Hacía años que no íbamos al cine juntos. Mi padre, ya octogenario, y yo terminamos esa tarde de verano en Málaga, de la manera más insospechada, siendo los únicos espectadores un martes en una sala del Plaza Mayor, una sala gigantesca para él que no iba al cine desde hacía más de 20 años. Lo recuerdo con una sonrisa, entre otras cosas, porque el sonido le pareció tan alto que al poco de comenzar la película, a gritos, pidió con naturalidad que bajaran el volumen como si el proyectista estuviera, como antes, en la pared de atrás escuchándole. Cuando salimos nos tomamos, juntos, una tapa en uno de los bares del centro comercial. Y ahí empezó a contarme, no recuerdo con qué pie, cómo escapó desde Vélez por la carretera de Almería con toda su familia, él llevando a cuestas a dos de sus hermanos pequeños, aquel 7 de febrero de 1937.

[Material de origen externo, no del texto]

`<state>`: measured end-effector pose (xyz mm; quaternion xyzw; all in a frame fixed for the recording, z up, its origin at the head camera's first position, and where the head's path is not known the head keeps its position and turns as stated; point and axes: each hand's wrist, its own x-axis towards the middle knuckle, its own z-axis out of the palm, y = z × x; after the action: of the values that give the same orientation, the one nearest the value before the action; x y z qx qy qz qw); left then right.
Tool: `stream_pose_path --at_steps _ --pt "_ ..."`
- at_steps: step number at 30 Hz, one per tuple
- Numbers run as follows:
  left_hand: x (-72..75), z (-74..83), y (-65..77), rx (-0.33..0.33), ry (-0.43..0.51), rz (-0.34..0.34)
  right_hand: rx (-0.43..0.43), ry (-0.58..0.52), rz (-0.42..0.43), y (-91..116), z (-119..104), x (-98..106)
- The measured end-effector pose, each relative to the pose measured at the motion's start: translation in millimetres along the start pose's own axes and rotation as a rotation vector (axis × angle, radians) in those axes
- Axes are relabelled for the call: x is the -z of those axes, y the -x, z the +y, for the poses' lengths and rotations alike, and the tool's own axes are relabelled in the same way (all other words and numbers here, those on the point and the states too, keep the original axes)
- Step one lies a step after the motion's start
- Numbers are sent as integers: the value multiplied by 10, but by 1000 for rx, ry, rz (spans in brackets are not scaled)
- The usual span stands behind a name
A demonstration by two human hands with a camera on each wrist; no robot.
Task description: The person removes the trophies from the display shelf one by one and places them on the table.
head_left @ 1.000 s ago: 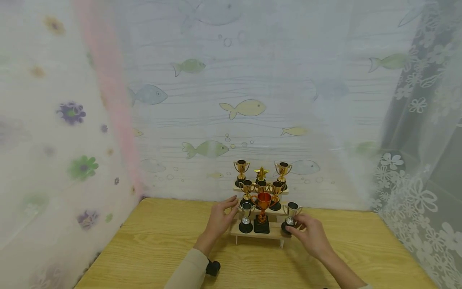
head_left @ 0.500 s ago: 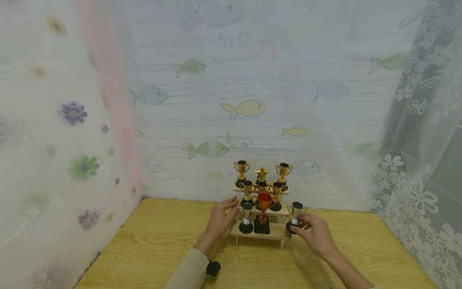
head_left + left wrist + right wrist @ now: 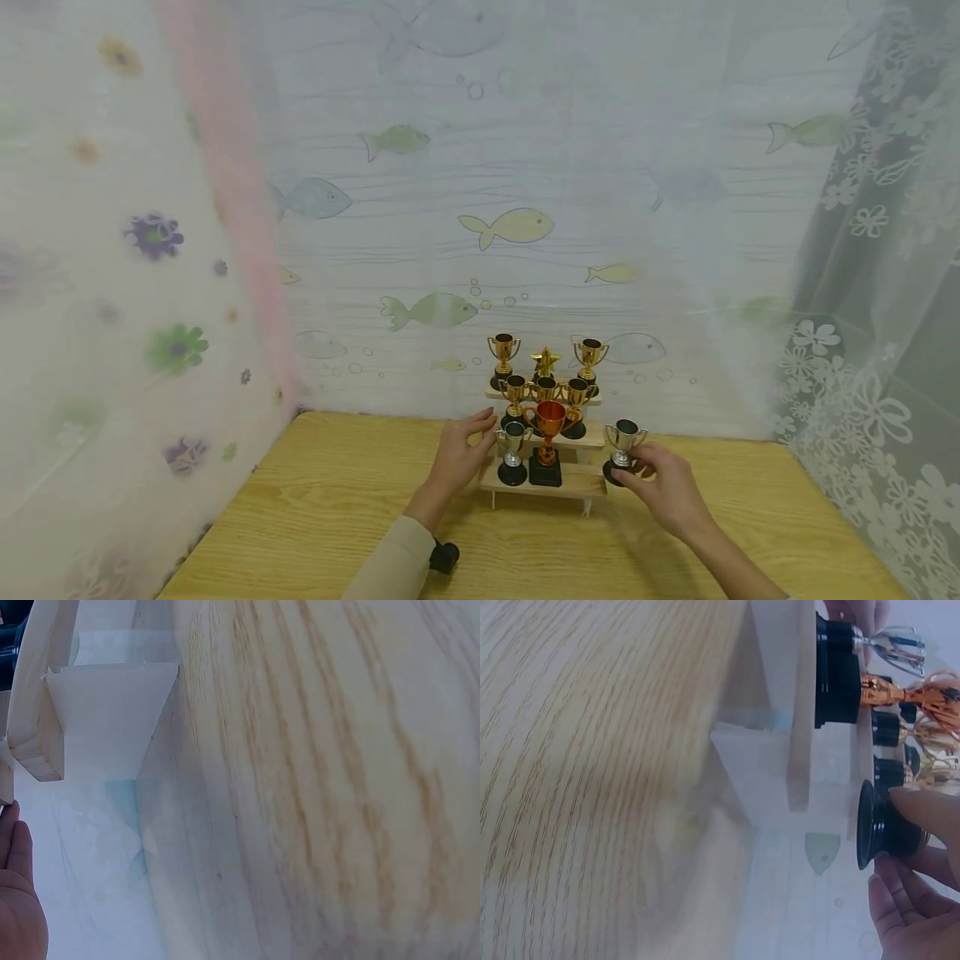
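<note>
A small silver trophy cup (image 3: 622,440) on a black base is in my right hand (image 3: 670,490), thumb and fingers pinching the base. It stands upright just past the right end of the wooden tiered stand (image 3: 585,480). In the right wrist view the black base (image 3: 891,829) is beside the shelf end, apart from it. My left hand (image 3: 453,458) is at the stand's left side, its fairly straight fingertips touching a shelf end. On the front shelf are another silver trophy cup (image 3: 513,446) and a taller orange-red trophy cup (image 3: 550,421).
Three gold cups, one of them this gold cup (image 3: 515,390), line the middle shelf. Above them, a gold star trophy (image 3: 545,362) sits between two more gold cups. A black object (image 3: 444,557) lies near my left sleeve on the wooden table (image 3: 322,483). Fish-printed curtain (image 3: 420,250) hangs behind.
My right hand has moved the silver trophy cup rightward, from over the front shelf's right end to beyond it. My left hand has stayed at the stand.
</note>
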<state>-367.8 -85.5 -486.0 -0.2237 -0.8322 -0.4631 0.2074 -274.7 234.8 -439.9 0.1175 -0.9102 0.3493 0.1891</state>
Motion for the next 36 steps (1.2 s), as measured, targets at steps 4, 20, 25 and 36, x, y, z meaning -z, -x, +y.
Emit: stream_pose_path --at_steps 4,20,25,36 --pt "-4 -8 0 -6 -9 4 8 3 4 8 16 17" --pt "6 10 8 -8 2 10 -24 50 -8 45 115 147" --pt "-2 2 2 -8 -5 0 -38 59 -14 62 161 184" --pt "5 7 2 -3 -2 -3 -77 81 -22 107 280 242"
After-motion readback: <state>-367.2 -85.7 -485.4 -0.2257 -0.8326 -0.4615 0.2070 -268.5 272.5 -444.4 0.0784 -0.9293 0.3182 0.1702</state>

Fue como si abriera una ventana enmohecida por haber estado cerrada durante años y años, por la que de pronto volviera a ver lo que vivió entre el bombardeo del Cervera y el Canarias desde el mar, el terror a las ráfagas de los aviones alemanes por aire, el miedo a la guardia mora y su leyenda de atrocidades con las mujeres, a los camisas negras italianos, a las represalias de los franquistas del radiofónico Queipo de Llano, a su hermano Enrique que se soltó de una mano y al que encontró cogido del brazo de un miliciano con un rifle y una herida en un ojo, a aquella mujer muerta con el niño colgado del pecho, y así hasta llegar con los pies rajados a aquel cortijo en Murcia en donde un teniente del ejército republicano les ordenó instalarse, compartiendo la propiedad incautada con su dueño. «Mi familia y yo tenemos nuestra casa en Vélez Málaga -me dijo mi padre que le dijo su padre al propietario de aquella finca- y no venimos a quitársela a nadie. Pero hasta que esto pase, díganos en qué hay que trabajar en pago-»

A mi padre, con los ojos húmedos, se le entrecortó la voz demasiadas veces. Yo no salía de mi asombro escuchándole, y he atesorado aquel recuerdo con tanta fuerza que me agarro a él mientras escribo ahora, como si le estuviera abrazando.

Yo sabía de aquel episodio porque el que fuera profesor mío en bachillerato, Jesús Majada, había investigado a ese médico canadiense, Norman Bethune, que anduvo haciendo transfusiones a los heridos con sus ayudantes. Por ellos lleva el bonito nombre de El paseo de los canadienses ese tramo de recuerdo que llega al Peñón del Cuervo en la costa malagueña.

Fue un episodio horrible de la Historia. Pero negar al alcalde de la ciudad, por el hecho de que fue presidente de la Diputación los últimos años del franquismo, el derecho a asistir al acto final de la marcha que recuerda aquello que siendo un muchacho de 13 años vivió mi padre, es de un sectarismo frentista, irresponsable y antidemocrático. Y eso es lo que ha hecho en un comunicado la agrupación de El Palo del PSOE malagueño. Triste y preocupante.